Core to our argument is the need to shift the power imbalance between tenants and landlords. If tenants are less afraid of drastic rent increases or unjustified evictions, they will be better positioned to assert their other rights and negotiate effectively for more favourable lease terms. Ultimately, a landlord has the power to make their tenants homeless, and this power is far stronger than the soft legal protections that tenants may or may not be able to access via confusing and bureaucratic appeals and tribunal processes. Unless we shift this power imbalance and make it harder for landlords to jack up the rent or end leases without justification, other rights and reforms will be virtually impossible for tenants to insist on in practice.
A Presumed Right to Lease Renewal:
An End to ‘Without Grounds Evictions’
We believe Queensland’s current tenancy laws, which allow a landlord to end a tenancy for no reason, are completely unjust and unreasonable, and at odds with legal frameworks in other similar countries around the world. Whether they are on a fixed-term lease or a periodic lease, tenants should be entitled to have their lease renewed and their tenancy continue unless the landlord has a legitimate reason to end the tenancy.
We suggest that there are only three legitimate reasons to end a tenancy in a situation where a tenant has not breached their lease conditions and desires to remain living in their home:
- The property owner, or the owner’s spouse, sibling, parent or child, wishes to move into the home themselves.
- The property owner requires the home to be vacant in order to make major renovations to the property.

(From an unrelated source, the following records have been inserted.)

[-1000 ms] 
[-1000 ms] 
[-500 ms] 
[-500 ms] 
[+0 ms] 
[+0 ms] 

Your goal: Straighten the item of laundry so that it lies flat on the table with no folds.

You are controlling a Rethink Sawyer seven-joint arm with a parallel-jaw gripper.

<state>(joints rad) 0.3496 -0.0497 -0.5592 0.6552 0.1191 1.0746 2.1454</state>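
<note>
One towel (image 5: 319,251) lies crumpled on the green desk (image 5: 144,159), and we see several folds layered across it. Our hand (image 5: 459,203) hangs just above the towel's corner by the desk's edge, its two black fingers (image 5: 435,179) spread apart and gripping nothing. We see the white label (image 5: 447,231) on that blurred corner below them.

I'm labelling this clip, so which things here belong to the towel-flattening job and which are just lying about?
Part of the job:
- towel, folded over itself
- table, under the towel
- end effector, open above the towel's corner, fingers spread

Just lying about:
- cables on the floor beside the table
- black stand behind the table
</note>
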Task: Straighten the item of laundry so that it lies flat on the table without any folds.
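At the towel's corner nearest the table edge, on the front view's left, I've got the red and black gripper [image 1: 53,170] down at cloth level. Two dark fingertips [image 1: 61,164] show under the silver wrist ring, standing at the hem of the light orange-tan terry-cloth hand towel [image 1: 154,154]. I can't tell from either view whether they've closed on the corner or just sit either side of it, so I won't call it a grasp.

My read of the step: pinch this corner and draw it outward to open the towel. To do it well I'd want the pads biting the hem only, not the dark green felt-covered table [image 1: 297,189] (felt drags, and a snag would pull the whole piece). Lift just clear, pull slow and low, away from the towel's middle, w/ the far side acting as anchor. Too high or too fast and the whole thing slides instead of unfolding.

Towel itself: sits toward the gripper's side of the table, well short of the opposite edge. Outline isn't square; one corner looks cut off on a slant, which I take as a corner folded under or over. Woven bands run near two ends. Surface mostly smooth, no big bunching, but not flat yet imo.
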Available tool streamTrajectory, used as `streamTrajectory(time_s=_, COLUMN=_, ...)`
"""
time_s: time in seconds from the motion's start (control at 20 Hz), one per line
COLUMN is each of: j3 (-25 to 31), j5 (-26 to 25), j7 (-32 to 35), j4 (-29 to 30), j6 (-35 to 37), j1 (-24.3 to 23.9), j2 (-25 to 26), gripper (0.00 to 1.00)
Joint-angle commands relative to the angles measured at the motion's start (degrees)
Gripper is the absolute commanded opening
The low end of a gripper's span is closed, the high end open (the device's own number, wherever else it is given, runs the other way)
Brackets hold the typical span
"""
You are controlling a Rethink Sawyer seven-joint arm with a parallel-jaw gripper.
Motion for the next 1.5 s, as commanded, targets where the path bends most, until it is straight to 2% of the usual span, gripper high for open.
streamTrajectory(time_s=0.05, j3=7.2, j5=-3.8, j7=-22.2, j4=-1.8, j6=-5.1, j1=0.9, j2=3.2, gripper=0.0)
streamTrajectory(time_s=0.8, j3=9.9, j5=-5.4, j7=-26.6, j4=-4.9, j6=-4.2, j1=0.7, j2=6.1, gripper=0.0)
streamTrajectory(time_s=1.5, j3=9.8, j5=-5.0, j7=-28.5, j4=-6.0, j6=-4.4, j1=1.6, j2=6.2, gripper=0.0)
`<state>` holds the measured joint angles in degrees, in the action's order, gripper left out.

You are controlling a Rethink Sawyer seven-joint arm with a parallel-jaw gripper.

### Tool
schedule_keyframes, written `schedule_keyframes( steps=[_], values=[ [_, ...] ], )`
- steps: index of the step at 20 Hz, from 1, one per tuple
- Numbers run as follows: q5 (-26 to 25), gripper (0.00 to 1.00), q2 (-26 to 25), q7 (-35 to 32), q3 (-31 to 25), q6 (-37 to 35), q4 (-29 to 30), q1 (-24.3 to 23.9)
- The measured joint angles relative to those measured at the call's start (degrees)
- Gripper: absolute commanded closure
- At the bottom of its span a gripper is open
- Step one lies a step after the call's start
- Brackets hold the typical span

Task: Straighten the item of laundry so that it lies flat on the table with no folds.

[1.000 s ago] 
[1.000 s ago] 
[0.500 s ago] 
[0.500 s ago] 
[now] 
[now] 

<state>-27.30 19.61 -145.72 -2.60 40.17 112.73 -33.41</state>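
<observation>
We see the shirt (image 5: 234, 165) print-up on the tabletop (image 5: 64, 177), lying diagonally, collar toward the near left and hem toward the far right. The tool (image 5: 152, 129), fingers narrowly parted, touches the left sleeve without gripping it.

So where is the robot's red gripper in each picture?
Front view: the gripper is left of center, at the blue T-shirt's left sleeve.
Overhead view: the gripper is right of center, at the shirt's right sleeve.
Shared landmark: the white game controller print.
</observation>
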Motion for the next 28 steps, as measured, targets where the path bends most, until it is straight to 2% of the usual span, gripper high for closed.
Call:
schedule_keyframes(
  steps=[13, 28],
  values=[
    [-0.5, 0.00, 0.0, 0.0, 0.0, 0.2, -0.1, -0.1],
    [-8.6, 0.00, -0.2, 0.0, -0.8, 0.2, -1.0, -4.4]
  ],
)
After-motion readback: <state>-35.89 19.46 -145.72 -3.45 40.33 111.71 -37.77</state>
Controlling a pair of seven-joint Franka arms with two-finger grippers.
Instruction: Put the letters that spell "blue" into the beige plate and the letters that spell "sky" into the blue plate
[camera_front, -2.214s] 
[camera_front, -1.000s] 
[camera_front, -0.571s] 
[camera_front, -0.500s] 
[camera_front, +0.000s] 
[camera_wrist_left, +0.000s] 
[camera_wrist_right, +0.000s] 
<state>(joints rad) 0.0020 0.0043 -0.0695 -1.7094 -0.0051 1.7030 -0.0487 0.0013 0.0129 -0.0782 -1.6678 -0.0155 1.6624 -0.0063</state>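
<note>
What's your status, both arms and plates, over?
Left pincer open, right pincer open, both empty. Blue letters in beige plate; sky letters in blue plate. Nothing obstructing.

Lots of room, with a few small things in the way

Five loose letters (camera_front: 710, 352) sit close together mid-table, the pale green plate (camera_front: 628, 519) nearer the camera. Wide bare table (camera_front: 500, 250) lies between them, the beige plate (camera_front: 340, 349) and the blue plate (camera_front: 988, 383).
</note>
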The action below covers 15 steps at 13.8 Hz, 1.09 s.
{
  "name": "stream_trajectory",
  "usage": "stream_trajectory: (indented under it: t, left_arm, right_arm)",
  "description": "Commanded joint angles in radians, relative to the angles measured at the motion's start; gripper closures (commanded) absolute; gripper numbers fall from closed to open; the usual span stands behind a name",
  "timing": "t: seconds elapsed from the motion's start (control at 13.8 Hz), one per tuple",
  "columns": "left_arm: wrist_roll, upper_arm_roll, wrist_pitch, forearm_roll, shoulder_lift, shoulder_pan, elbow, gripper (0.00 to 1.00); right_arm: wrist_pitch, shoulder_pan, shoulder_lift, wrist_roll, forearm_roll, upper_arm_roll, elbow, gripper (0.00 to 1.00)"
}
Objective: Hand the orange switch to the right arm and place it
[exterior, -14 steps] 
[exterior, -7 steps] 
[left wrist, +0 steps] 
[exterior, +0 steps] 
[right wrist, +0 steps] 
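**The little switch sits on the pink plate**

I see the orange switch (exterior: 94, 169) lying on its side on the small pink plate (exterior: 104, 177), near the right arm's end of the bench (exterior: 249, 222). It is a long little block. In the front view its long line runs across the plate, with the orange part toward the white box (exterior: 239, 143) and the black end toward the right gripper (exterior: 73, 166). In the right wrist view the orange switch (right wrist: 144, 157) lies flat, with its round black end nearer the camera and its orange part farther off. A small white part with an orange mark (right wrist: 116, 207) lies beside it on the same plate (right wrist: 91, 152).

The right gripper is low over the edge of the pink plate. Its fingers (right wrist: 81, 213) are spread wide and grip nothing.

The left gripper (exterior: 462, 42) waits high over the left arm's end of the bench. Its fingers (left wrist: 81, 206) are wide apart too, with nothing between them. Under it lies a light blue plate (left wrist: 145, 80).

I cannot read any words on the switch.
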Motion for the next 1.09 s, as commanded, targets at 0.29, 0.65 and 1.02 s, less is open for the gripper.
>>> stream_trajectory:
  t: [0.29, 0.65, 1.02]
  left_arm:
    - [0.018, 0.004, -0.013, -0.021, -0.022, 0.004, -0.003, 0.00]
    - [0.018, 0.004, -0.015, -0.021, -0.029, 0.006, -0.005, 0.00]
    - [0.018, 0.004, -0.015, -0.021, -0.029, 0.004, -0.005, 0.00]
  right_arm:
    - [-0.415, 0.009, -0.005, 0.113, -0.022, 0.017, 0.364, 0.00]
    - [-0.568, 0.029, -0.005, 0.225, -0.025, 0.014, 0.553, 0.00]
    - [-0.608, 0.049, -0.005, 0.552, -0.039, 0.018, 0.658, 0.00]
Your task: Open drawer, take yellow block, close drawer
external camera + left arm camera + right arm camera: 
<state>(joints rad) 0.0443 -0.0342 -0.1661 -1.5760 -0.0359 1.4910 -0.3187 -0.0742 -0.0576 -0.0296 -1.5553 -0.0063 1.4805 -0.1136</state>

In such situations, the outgoing tenant should be offered first right of refusal to move back into the property after the renovations are complete, and the landlord should bear the onus of demonstrating that any increase to the rent is proportionate to the value of the improvements.
- The property has been compulsorily acquired by a government authority for an essential infrastructure project
Our position diverges slightly from some other advocacy organisations in that we do not believe that the mere fact that a property has changed ownership is sufficient grounds for ending a tenancy. Obviously, if the new owner wishes to move in themselves, they would be free to do so at the end of the current lease period, but a new owner of a home should not be able to end a tenancy simply, so they can lease the home to a new group of tenants.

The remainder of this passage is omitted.